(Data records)

□ □ □

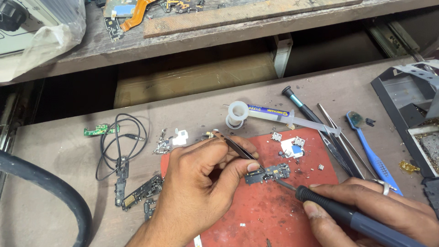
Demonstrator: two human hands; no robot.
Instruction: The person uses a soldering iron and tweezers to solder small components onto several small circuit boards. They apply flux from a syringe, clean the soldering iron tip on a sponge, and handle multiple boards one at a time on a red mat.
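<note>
My left hand [196, 183] pinches dark tweezers [238, 148] whose tips press down on a small black circuit board [270, 173] lying on a red work mat [270, 210]. My right hand [379, 210] grips a grey-handled soldering iron [347, 215] like a pen. Its thin metal tip [283, 184] touches the lower edge of the small board. Small silver connector parts [292, 145] lie on the mat just beyond the board.
A flux syringe [283, 116], an empty solder spool [238, 114], a dark-handled screwdriver [302, 110], spare tweezers [340, 142] and a blue toothbrush [370, 153] lie behind the mat. Small boards [139, 192], a green board [100, 130] and a black cable [119, 142] lie left. A grey tray [411, 110] stands right.
</note>
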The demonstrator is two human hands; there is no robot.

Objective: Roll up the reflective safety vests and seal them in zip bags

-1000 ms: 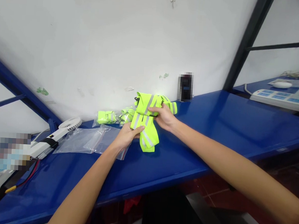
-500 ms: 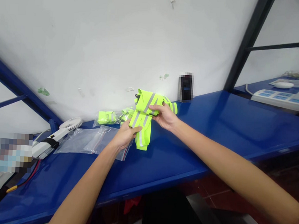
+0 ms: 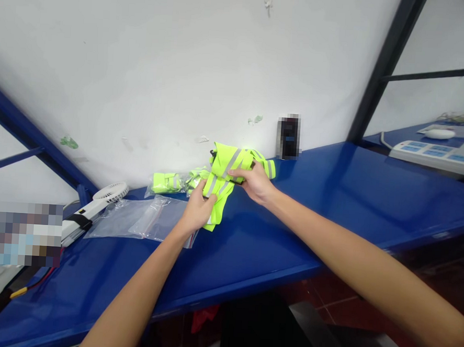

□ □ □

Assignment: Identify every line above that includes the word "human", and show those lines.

Exercise response:
Demonstrator: two human hands; no robot.
The demonstrator is two human hands; there is no robot.

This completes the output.